<<<<
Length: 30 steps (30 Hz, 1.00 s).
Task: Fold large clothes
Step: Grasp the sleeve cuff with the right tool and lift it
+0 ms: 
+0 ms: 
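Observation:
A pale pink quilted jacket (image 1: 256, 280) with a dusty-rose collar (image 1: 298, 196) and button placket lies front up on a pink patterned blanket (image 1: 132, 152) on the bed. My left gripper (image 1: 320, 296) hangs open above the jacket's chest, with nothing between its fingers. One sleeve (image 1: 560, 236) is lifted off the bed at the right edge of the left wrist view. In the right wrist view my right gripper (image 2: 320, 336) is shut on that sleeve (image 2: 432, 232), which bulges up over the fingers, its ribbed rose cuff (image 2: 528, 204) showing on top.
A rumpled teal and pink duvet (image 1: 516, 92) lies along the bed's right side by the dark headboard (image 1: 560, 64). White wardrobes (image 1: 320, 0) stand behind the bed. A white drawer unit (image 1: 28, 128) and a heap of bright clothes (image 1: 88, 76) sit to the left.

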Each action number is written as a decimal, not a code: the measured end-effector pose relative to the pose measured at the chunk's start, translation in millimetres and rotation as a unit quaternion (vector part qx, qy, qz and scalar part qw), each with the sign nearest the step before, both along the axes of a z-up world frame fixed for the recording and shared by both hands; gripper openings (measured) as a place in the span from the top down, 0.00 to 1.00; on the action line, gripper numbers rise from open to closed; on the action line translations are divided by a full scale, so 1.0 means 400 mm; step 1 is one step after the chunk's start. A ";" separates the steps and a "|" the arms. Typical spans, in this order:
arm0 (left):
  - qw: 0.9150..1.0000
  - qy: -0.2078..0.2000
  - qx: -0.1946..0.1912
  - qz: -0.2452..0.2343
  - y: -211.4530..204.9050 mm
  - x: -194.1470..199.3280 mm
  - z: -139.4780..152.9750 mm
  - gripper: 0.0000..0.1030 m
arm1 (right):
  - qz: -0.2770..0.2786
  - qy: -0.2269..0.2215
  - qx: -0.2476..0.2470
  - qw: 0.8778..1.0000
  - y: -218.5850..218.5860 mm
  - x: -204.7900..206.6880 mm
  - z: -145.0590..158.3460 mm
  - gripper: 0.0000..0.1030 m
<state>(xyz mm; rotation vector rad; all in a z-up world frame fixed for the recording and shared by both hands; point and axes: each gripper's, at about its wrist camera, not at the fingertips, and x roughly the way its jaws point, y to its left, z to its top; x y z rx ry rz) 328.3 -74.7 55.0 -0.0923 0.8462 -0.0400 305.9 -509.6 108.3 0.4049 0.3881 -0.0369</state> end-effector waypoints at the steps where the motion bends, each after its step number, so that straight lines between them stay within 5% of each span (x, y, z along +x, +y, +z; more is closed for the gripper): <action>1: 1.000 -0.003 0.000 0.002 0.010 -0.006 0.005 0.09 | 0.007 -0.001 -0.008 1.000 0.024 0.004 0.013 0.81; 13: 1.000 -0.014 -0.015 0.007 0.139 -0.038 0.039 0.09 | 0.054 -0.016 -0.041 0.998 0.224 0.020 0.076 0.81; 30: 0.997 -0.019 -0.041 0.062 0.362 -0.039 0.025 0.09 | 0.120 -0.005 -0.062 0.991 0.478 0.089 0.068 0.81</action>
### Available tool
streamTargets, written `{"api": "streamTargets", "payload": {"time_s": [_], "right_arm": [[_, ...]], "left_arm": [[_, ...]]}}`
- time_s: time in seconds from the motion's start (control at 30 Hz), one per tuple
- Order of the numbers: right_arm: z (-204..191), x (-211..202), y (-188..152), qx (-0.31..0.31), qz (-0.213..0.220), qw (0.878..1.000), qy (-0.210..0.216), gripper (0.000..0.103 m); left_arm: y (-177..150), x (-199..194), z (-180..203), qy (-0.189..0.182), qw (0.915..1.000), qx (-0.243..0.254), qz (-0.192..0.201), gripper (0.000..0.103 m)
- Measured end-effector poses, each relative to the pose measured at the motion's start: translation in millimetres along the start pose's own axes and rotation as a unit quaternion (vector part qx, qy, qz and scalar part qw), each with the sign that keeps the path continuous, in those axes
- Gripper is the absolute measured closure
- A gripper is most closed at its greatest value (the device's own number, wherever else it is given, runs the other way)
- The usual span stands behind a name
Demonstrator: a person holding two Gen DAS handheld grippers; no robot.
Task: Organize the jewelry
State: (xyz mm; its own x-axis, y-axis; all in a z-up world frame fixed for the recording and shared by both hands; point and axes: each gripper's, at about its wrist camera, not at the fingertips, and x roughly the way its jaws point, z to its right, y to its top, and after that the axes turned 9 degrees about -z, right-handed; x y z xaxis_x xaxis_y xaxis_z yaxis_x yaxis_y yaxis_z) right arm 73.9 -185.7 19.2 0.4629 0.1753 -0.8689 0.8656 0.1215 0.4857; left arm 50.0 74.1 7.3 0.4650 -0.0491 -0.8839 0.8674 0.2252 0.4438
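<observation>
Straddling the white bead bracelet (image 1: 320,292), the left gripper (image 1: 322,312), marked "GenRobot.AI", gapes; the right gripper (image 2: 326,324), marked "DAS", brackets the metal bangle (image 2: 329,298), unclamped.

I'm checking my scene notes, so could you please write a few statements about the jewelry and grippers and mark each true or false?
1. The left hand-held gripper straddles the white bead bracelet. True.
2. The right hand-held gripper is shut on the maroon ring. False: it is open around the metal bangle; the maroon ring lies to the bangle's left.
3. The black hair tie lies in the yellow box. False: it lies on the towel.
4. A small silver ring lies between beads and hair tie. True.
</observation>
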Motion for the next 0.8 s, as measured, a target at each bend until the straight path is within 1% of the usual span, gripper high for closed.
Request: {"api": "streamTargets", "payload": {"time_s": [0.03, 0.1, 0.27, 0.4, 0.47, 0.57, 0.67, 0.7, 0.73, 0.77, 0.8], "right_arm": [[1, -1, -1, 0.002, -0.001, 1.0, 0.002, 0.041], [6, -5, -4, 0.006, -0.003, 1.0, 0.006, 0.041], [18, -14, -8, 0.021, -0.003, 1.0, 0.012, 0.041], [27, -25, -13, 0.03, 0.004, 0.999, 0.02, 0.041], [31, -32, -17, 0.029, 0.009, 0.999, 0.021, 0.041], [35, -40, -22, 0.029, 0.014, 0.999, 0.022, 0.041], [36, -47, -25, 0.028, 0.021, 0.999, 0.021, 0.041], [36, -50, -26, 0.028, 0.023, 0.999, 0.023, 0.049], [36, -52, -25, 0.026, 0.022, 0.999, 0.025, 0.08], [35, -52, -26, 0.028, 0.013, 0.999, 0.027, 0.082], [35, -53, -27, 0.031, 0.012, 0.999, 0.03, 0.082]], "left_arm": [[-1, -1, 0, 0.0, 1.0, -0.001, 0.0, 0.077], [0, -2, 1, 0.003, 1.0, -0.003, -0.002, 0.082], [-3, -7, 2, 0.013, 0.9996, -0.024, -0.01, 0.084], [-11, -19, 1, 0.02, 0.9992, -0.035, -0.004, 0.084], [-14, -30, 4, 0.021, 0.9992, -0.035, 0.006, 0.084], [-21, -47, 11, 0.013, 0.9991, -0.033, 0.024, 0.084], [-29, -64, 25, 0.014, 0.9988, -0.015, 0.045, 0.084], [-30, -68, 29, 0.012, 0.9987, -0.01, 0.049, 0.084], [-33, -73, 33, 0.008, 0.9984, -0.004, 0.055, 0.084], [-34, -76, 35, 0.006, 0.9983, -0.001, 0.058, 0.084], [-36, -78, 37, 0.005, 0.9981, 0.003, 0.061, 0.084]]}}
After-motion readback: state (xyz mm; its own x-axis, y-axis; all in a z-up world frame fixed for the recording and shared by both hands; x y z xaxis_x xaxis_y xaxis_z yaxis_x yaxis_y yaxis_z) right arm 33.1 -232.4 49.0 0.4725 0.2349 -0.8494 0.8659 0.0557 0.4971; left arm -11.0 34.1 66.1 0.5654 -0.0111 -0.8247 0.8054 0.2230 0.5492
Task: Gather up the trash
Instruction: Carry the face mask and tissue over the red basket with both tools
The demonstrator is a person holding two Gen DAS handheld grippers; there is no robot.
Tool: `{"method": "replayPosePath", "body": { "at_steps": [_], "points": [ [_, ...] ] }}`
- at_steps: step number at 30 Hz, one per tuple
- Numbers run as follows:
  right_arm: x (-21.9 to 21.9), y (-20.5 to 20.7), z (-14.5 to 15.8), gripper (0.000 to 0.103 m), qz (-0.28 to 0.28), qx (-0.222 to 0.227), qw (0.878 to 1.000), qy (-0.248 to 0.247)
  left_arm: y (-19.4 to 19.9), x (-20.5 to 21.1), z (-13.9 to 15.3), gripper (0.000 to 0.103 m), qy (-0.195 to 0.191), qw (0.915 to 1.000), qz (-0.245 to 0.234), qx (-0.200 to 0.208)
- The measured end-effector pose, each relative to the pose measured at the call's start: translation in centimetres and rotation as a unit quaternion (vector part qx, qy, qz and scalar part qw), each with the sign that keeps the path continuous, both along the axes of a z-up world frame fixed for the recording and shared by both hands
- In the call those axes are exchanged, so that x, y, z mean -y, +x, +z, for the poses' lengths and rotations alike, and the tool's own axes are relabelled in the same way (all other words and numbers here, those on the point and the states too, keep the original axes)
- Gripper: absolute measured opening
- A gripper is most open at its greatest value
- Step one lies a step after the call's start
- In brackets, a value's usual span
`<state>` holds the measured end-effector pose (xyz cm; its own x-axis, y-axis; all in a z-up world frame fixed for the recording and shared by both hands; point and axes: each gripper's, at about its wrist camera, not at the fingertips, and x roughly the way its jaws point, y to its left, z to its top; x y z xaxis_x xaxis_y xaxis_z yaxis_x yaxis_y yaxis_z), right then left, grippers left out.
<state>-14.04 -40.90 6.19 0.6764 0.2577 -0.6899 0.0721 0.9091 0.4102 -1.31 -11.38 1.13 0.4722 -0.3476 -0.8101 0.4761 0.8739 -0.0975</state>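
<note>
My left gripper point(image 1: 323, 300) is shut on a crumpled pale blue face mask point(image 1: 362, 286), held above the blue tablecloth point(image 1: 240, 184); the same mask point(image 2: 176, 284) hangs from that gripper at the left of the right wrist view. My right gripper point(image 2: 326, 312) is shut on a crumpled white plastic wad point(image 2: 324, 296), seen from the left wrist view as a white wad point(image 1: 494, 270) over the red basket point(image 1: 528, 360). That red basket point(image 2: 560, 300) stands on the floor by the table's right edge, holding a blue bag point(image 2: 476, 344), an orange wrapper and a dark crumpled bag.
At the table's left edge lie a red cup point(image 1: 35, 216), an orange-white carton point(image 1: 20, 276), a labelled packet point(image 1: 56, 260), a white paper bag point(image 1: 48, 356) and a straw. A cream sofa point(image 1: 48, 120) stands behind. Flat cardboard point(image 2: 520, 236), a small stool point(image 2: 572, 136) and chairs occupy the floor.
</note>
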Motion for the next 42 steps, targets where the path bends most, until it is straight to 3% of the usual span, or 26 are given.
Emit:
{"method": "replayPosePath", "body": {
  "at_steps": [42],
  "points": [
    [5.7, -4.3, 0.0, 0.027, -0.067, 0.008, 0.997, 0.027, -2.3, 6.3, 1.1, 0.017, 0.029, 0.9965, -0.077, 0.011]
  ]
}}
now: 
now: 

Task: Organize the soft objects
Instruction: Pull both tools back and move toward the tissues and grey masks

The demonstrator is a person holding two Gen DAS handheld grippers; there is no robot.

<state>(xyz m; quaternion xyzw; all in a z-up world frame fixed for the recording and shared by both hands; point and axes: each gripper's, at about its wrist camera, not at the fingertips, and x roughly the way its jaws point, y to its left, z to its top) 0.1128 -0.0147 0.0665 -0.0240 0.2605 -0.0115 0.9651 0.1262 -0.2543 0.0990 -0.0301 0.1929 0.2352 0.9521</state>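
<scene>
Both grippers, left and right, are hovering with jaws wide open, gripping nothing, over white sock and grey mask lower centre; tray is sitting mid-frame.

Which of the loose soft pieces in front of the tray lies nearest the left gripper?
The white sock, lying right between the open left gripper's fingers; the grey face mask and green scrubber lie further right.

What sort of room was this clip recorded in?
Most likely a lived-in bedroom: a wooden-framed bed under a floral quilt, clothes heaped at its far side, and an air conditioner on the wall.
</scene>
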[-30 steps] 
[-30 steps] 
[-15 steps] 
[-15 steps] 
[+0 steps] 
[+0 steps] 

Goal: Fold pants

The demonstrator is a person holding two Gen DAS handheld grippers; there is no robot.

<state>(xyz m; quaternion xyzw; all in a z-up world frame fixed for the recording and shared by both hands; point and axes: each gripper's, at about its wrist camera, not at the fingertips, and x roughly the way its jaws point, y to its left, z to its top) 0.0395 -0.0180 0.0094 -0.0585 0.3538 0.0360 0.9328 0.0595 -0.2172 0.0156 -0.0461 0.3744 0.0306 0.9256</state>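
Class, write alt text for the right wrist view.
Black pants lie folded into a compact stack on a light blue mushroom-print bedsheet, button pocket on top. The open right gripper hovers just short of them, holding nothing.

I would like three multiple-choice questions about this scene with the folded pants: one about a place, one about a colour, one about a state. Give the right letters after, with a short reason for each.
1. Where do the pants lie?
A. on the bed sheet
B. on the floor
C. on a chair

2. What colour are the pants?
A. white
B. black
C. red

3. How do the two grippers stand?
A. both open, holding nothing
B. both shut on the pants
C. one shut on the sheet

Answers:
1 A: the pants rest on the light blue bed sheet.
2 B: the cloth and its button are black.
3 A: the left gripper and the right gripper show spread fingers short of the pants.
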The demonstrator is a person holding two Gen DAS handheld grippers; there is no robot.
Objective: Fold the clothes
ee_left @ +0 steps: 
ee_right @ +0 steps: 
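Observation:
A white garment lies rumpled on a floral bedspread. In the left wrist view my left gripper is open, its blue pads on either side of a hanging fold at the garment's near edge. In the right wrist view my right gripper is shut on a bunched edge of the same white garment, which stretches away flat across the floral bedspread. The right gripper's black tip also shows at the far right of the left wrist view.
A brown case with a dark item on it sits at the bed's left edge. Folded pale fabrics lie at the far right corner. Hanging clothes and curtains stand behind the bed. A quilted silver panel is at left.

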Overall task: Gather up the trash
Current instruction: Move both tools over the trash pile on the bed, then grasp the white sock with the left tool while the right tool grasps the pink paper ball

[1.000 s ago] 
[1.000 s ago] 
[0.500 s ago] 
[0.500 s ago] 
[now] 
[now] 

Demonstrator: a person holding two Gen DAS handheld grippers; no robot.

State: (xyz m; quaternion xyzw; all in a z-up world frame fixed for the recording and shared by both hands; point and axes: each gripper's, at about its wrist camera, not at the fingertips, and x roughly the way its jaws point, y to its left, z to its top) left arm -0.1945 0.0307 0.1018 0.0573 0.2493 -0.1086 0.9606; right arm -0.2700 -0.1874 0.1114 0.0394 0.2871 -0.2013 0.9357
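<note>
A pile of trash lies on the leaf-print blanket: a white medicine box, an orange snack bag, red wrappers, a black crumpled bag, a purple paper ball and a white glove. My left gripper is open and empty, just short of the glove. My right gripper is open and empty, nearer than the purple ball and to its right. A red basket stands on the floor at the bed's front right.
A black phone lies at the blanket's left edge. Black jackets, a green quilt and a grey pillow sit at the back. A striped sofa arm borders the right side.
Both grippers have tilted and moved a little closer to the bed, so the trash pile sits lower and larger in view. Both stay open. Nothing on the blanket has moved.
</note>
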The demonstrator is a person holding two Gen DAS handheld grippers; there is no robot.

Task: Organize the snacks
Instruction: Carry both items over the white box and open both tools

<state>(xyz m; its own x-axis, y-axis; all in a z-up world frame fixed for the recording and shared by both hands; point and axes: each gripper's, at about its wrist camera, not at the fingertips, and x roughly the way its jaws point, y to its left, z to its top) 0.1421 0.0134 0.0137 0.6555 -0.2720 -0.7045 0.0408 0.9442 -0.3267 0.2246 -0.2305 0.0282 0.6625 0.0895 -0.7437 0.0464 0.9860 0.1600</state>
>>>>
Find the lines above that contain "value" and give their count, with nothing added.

3